Saying “my bad” is an apology. It’s acknowledging you didn’t intend for the outcome the play produced, and that you want to move forward with no hard feelings. Saying “my bad” shows you care about the team success more than your own pride or individual accomplishments. “My bad” is a simple, beautiful thing.
How does this relate to tests and grades? Well, I want my students to know I know I’m not perfect. I can always find better ways to teach material, and to test it. Their failures are, in part, my failures. Even if they didn’t study and don’t care about learning, I’ll bear part of the burden of failure. Part of a teacher’s job is inspiring their students to want to learn, isn’t it? Especially prior to college, while education is compulsory. I want my students to know I’m on their team.
It would be unfair to me to bear the entire burden. And, trust me, I tell myself that over and over as I give failing grades. But I’m the coach. Responsibility starts with me. If I don’t model it, if I can’t be the first one to say “my bad”, then how can I expect them to reciprocate?
“My bad” only works if it’s mutual. If I say “my bad” and the player who muffed my reasonably-catchable-but-not-perfect pass says “yeah, your bad”, that may make the situation worse. The students on the receiving end have to accept responsibility, too, and recognize they could have done better. The concept of personal responsibility only works if everyone has it. The person who bears all blame for all things and the person who accepts no blame for anything will both live bad, unhappy lives.

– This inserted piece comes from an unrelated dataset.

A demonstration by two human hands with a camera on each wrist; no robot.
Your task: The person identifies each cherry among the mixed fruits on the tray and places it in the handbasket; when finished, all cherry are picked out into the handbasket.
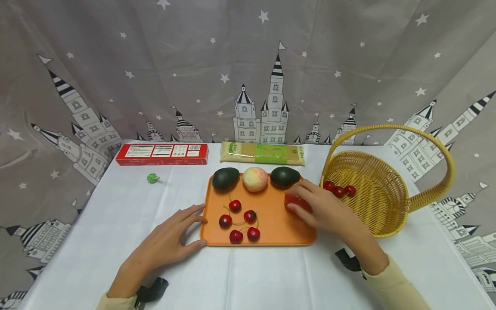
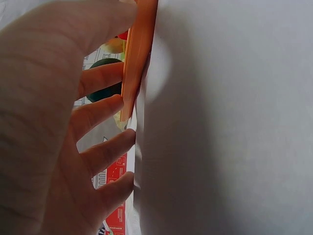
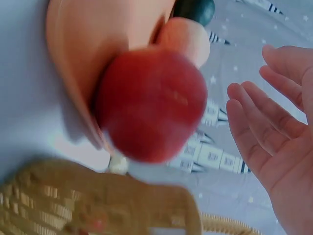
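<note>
An orange tray (image 1: pixel 277 224) lies on the table. My left hand (image 1: pixel 164 239) is at its left edge with fingers spread, thumb by the near corner; in the left wrist view the fingers (image 2: pixel 100 78) reach the rim. My right hand (image 1: pixel 323 206) is over a red apple (image 1: pixel 296 202) at the tray's right side. In the right wrist view that hand's fingers (image 3: pixel 257 120) are extended, with a gap between them and the apple. Several cherries (image 1: pixel 249 216) with stems lie on the tray. Two avocados (image 1: pixel 225 179) and a peach (image 1: pixel 255 179) line its far edge.
A yellow wicker basket (image 1: pixel 381 181) with a tall handle stands right of the tray, several cherries (image 1: pixel 339 191) inside. Behind are a red box (image 1: pixel 162 161) and a pack of noodles (image 1: pixel 261 153). A small green item (image 1: pixel 153 178) lies at the left.
</note>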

Once again, we have team sports teaching a basic concept that applies to the rest of life. “My bad” is easy to teach in a P.E. class or a team sport, and the lesson pays off in the classroom, in relationships, in business… where is it not applicable?
If we can successfully teach the concept of personal responsibility, then the next step is teaching the concept of team. Teachers and students and parents and administration and the Education Department should be on the same team, rightly considered and properly executed. Honestly, when you truly understand competition, you recognize there are bigger things at stake than winning and losing a game when any two teams compete. Aren’t we really all on the same team, in the biggest picture? Am I taking this too far? Losing my audience while claiming to be enlightened?
Sure, I’m idealistic. But can you see how teaching kids to say “my bad” in a team sport setting could lead to outcomes like taking more responsibility, having more humility, being more empathetic — among other positive developments? That’s not nothing. So why not try to teach it in the classroom, too? It’s not as conducive a setting, but if I can show my students that I want them to succeed, and that I take responsibility for their successes and failures, that could move the needle.
The only reason why I think this way is because I’m completely immersed in team sports and competition, but also committed to being a great classroom teacher and creating positive externalities through quality education. In other words, understanding sports and teamwork gives me perspective that the average classroom teacher doesn’t have, and that’s the perspective I’m here to share. The value of “my bad” nearly goes without saying in the sports world – it’s ubiquitous on good teams – but there is not enough of it in the classroom and the non-sports world. Let’s change that.